It has been found that the toxic action of two
different bacterial toxins, cholera toxin and pertussis toxin, are through their
actions on G proteins. It has been found that the toxic action of two
different bacterial toxins, cholera toxin and pertussis toxin, are through their
actions on G proteins.
Both toxins act as enzymes modifying the alpha subunit of G proteins.
The modification concerns the addition of a ADP-ribose to the alpha subunits of G proteins.
ADP-ribose is found within the structure of NAD, an important electron acceptor in many biochemical pathways within cells.
In a so-called "ADP-ribosylation" of a protein the ADP-ribose is transferred from NAD to the protein.
It is this reaction
which the bacterial toxins catalyze and, in doing so, drastically alter the function of G
proteins.
As outlined below the effects of cholera toxin and pertussis
toxin, while both depending on ADP-ribosylation, are quite different.
It took about 100 years from the time of the discovery of the cholera bacterium, vibrio cholerae (in 1884) to expose the real cause of the disease cholera, namely the effect of the toxin on G proteins.
The bacterium produces the toxin, a large protein, one part of which can penetrate the cell membranes where it ADP-ribosylates the alpha subunit of Gs.
The alpha(s) subunit can no longer hydrolyze GTP and thus turn itself off.
Consequently it remains active, disrupting the function of epithelial cells in the intestine resulting in an enormous loss of water.
Cholera toxin is used in research to determine if a receptor mechanism is working through Gs.
If the ligand-receptor mechanism is working through Gs, then cholera toxin should potentate the action.
This is because the ligand-receptor accelerates the production of active alpha(s) which then becomes blocked in the active form through the action of the toxin.
Thus there is a build-up of activated alpha(s).
If the mechanism is not working through Gs then cholera
toxin has no effect on the action of the ligand-receptor complex.

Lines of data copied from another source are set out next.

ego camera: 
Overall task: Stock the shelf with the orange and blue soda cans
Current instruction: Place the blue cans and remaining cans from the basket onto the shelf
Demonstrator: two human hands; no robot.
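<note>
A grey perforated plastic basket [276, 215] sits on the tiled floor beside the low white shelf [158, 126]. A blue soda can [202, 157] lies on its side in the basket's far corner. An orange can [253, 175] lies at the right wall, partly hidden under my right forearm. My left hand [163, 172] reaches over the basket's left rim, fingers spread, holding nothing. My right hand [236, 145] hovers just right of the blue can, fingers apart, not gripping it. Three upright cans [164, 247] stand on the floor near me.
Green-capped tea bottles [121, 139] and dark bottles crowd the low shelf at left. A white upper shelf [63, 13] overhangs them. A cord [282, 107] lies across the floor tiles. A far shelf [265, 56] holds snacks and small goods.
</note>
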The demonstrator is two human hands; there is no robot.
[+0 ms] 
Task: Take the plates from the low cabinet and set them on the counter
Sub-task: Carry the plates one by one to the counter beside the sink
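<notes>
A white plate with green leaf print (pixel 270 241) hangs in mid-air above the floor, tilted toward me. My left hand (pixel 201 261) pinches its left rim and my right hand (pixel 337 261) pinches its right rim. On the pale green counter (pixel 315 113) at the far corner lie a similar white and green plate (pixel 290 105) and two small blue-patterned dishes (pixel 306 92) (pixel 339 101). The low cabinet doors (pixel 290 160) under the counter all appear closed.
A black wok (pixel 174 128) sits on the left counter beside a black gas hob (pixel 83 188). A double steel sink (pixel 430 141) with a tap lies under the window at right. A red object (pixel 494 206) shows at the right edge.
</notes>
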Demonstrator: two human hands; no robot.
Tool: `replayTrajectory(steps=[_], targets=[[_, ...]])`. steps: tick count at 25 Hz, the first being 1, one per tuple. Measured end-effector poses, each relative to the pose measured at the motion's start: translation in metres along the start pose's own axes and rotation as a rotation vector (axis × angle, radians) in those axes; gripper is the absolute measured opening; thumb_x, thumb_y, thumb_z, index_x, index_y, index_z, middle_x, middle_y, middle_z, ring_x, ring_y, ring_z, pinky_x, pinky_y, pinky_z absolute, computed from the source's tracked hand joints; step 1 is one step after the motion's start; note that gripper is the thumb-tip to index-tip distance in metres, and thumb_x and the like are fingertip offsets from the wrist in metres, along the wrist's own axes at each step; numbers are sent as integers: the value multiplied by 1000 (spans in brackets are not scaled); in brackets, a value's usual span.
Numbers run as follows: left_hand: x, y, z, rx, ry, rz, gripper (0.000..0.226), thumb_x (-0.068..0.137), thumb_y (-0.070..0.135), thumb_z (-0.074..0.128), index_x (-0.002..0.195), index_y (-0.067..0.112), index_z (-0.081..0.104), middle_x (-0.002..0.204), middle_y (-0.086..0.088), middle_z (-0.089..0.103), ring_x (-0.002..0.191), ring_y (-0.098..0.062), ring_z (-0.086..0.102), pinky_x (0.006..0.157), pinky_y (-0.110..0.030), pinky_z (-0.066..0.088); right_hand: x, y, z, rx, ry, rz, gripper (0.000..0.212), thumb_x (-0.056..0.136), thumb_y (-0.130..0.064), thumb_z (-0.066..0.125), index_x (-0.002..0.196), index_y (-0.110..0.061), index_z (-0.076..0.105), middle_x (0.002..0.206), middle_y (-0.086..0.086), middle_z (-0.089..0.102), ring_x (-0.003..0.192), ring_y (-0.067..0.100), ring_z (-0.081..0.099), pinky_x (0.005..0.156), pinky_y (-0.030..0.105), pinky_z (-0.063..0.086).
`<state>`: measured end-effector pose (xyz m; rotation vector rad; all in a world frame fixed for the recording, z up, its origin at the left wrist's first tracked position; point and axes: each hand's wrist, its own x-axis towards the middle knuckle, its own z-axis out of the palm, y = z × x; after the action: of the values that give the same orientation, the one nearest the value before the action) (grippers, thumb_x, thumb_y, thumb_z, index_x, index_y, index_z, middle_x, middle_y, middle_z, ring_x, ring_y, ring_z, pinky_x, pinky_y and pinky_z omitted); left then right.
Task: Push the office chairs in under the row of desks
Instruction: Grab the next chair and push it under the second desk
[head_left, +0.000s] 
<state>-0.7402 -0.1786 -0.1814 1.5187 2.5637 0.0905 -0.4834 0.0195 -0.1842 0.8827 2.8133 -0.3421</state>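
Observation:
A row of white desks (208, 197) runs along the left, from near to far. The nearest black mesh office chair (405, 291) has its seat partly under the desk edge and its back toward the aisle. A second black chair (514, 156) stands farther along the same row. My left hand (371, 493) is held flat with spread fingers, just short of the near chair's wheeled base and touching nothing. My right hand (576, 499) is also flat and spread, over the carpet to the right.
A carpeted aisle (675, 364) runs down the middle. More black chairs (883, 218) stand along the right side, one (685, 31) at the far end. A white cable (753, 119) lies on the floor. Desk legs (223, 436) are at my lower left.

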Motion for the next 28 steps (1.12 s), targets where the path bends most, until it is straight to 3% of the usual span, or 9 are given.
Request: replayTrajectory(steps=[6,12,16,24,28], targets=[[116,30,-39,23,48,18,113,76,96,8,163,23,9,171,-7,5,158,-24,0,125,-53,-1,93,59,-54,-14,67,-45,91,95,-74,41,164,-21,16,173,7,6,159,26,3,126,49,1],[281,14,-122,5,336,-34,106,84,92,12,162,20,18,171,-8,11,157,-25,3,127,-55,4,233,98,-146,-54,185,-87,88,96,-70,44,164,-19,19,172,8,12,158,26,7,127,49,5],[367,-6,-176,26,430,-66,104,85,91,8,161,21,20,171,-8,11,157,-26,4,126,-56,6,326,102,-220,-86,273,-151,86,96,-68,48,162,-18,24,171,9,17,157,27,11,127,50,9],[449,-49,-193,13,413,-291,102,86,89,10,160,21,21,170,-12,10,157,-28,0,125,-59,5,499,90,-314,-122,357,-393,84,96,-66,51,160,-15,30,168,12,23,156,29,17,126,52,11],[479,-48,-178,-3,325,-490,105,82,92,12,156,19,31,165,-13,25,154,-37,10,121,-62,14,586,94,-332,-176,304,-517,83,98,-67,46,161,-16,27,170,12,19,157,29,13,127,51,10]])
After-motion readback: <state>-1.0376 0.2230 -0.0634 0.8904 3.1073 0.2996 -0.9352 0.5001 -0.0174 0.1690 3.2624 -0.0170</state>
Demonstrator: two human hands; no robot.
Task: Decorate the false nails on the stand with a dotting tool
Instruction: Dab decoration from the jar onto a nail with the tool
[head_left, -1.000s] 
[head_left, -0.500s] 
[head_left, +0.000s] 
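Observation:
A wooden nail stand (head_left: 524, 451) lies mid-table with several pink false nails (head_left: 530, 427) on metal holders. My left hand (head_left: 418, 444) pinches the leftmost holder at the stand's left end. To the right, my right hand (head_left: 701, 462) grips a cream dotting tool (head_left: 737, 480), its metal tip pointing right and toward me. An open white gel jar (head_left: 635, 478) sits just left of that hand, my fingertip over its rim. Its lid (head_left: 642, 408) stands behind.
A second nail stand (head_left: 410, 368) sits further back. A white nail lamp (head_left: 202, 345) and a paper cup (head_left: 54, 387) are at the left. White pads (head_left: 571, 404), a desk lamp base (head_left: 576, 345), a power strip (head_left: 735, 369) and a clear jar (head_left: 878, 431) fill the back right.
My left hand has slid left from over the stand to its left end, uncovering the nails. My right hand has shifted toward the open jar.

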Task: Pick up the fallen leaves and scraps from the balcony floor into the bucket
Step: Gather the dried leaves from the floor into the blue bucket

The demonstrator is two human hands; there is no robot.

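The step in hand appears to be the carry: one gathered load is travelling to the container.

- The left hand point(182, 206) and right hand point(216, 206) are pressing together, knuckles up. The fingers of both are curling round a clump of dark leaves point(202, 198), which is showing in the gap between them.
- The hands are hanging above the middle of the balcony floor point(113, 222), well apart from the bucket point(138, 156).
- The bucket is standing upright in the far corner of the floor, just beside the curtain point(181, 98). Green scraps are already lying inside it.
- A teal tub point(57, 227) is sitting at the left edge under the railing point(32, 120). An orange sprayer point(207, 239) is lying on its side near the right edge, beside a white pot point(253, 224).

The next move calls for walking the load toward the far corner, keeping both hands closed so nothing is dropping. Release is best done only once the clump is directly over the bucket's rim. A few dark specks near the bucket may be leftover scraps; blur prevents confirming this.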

Pertussis toxin is produced by the bacterium Bordetella pertussis.
When this bacterium infects the lungs it causes inflammation and mucus production.
This is accompanied by very loud coughing, thus the name "whooping cough" to describe the illness associated with this bacterium.
Pertussis toxin works very similar to cholera toxin with two important differences, namely the target for the ADP-ribosylation is Gi proteins and the ribosylation locks the G protein in the inactive form.
Another interesting difference between the two toxins is that the catalytic
subunit of pertussis toxin somehow manages to completely penetrate the membrane and come
into the intracellular compartment.
In the cytosol the toxin subunit must first be activated in order to ribosylate the G proteins.
This activation involves a reduction of a disulfide bond between cysteine residues within the toxin, a reduction that is carried out by an enzyme present in the cell.
With reduction of the disulfide bond the toxin comes into its active form, ready to ADP-ribosylate Gi subunits.
Because pertussis toxin acts specifically on Gi proteins it can be used as a tool to identify receptor ligands which work through this G protein.
Given to the right is an experiment illustrating this principle.
The experiment involves the regulation of release of melanophore stimulating hormone (MSH) from melanotrope cells of the pituitary gland.
The neurotransmitter GABA inhibits MSH release from this cell through action on both GABAa and GABAb receptors (the former is a chloride ion channel, the latter works through G proteins).
In the experiment to the right pituitary tissue was put in a superfusion chamber and superfusion medium pumped over the tissue and collected in a fraction collector.
The amount of MSH in each fraction was determined with a radioimmunoassay.
In the control tissue a pulse of both isoguvacine (a GABAa receptor agonist) and baclofen (a GABAb receptor agonist) inhibited MSH secretion.
In pertussis toxin-treated tissue (treated overnight with the toxin) isoguvacine was still effective in inhibiting MSH secretion (as expected since it does not work through G proteins) but baclofen was no longer effective.
This data give strong evidence that baclofen (and thus the GABAb receptor) is working through the Gi protein in exerting its inhibitory action on this cell.